Also, let me define the word "groceries" for you. When I say groceries, I pretty much mean anything I buy. I don't buy anything... ever. Okay...that's not totally true. I spent $5 on some shoes for Ashlyn just last week, but mainly I just buy necessities, so things like toiletries, food prep or storage tools, etc. are all considered groceries as far as our budget is concerned.

So now... the moment you've all been waiting for.


1. Buy AngelFood boxes.
AngelFood ministries is a nationwide distributor of low-priced, but fairly high quality food. For $30, you can get about $75 or more worth of food. I'm not sure how they accomplish that, but it's been a good thing for us this month.

You have to pre-order their boxes, and then pick up at the scheduled 2-hour window. I would recommend picking up at the beginning of the window or your meat will be thawed out.

In order to use everything that comes in the box, I've enrolled in Menus4Moms menu service, which is $2 a month. (The site is a bit hard to navigate around, so expect to have to be patient with it!) They will send me a meal plan for the ingredients in this month's box. This has helped me because in the past, I've wasted AngelFood because of not knowing how to prepare it.
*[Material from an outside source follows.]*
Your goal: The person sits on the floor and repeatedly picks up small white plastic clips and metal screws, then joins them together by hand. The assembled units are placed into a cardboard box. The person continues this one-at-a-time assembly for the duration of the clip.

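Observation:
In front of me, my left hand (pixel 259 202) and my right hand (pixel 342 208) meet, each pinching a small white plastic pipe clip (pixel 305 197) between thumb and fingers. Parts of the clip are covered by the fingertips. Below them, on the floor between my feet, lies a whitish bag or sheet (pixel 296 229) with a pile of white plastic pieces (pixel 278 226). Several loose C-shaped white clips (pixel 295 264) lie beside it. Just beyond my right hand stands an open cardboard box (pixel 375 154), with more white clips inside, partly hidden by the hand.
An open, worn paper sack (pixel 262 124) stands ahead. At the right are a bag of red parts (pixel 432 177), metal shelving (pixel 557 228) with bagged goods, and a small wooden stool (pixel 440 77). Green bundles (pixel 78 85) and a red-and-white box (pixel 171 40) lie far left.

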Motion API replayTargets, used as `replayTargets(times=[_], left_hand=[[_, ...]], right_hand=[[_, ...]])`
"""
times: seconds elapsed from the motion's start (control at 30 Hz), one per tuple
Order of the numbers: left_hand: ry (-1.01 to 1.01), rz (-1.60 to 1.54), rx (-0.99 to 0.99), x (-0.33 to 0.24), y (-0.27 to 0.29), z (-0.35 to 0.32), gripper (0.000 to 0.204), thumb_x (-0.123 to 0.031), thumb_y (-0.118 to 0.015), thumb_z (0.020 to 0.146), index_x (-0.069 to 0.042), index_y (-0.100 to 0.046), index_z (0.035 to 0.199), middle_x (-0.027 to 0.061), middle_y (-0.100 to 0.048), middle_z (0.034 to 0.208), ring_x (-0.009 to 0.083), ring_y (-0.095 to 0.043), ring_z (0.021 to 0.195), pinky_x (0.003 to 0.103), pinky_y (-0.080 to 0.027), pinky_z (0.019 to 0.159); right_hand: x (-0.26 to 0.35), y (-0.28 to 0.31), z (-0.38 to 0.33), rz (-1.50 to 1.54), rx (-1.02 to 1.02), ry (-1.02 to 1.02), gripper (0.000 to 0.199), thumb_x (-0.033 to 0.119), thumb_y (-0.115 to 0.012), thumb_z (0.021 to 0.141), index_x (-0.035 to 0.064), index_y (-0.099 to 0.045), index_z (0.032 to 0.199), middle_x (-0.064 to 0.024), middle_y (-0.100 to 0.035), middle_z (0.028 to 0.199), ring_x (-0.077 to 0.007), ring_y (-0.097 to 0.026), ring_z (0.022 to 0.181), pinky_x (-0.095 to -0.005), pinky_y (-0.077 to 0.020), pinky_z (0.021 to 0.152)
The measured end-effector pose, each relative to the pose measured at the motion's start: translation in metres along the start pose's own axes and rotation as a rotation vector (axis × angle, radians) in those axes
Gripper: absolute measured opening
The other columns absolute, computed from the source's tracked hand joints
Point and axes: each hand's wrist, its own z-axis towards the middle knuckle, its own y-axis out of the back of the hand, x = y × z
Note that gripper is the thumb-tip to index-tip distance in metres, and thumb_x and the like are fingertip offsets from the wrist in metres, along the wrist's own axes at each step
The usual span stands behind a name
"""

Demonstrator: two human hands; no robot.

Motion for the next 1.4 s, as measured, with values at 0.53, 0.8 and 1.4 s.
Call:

This brings me to my next point...

2. Eat what's available.
AngelFood has stuff in it that I wouldn't normally want to eat, such as pork and beef. But the price is so good, and the meat is actually fairly lean, so it's a good choice for saving money and staying healthy. So, since the food is available to us, we're eating it, whether it's our first choice or not.

This also goes for things I buy. For example, this week Kellogg's reduced sugar Frosted Flakes were on sale for less than the store brand's regular frosted flakes. They don't taste quite as good, but they are better for us and cheaper -- this week, anyway.

And speaking of sales... tune in tomorrow. :)

Thursday, April 03, 2008

Clothes that Fit


The last few months, I've been hardcore about working out in order to (1) get in better shape, and (2) not be forced to buy a new wardrobe. I'm convinced that buying new clothes because you're fat is a big waste of money. I'd rather spend my money on the gym.

So, for a year, I was wearing a rotation of no more than 5 shirts and 2 pairs of jeans (actually, the 2nd pair, I only purchased in December, so most of the year was 1 pair of jeans).

But 2 months ago, I enlisted Blake at Bob's Gym to help me cut the blubber, and I couldn't be happier, as today, for the first time, I'm wearing pre-pregnancy clothes that fit again.

Okay, okay...they don't fit quite the same way. The waist of the jeans digs in a little and you can see a fat roll or two through my shirt. So, I still have a few inches to go. But I'm wearing them. And I am actually going to wear them in public!

The workout didn't just help my body shape and size, it also increased my fitness level. I went down 4% in fat percentage, I have better cardio health, and I increased my upper-body strength by 230% (based on a push-up test).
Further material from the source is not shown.